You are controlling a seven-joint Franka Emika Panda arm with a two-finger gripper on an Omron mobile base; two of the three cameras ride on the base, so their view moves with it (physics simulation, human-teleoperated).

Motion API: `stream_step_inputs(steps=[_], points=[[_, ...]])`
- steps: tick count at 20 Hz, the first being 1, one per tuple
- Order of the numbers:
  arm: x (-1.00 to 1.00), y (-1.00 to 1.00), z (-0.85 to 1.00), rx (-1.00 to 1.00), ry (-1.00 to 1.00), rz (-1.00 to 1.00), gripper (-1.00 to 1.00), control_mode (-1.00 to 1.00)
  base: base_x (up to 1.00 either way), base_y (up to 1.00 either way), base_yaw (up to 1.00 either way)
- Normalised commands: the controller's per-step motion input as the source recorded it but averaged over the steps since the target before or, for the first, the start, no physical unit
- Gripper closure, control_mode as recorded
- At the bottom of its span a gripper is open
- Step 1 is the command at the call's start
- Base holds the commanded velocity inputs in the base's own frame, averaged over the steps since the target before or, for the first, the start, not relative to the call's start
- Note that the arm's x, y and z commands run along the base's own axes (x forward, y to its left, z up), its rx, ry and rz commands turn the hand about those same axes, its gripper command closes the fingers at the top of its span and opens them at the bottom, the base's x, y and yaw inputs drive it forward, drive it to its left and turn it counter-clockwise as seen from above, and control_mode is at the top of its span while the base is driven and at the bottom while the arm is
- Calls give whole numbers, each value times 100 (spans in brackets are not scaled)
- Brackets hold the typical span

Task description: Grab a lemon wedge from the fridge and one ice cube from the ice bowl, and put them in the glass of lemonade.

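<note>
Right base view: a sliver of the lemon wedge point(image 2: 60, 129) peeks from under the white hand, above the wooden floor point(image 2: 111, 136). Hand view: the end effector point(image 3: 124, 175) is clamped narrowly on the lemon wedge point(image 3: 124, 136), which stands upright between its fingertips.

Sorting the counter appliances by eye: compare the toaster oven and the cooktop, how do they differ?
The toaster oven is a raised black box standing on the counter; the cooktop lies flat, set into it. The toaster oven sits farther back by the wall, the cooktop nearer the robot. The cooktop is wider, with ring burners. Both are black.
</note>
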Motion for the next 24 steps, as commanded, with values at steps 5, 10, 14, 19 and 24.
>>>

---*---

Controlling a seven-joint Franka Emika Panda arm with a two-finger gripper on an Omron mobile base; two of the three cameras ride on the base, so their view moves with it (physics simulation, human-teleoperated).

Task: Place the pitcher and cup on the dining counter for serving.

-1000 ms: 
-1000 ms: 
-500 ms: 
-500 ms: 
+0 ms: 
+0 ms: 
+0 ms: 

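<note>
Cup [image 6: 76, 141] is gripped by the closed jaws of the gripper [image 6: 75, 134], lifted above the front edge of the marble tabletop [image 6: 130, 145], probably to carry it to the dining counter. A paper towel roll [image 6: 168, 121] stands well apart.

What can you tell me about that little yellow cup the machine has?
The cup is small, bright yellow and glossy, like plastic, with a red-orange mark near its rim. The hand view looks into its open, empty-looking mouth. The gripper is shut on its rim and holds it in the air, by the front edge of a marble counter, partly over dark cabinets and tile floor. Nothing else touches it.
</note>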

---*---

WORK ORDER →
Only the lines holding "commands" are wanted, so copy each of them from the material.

ANSWER AREA →
- Normalised commands: the controller's per-step motion input as the source recorded it but averaged over the steps since the target before or, for the first, the start, no physical unit
- Note that the arm's x, y and z commands run along the base's own axes (x forward, y to its left, z up), its rx, ry and rz commands turn the hand about those same axes, its gripper command closes the fingers at the top of its span and opens them at the bottom, the base's x, y and yaw inputs drive it forward, drive it to its left and turn it counter-clockwise as seen from above, and control_mode is at the top of its span while the base is driven and at the bottom while the arm is

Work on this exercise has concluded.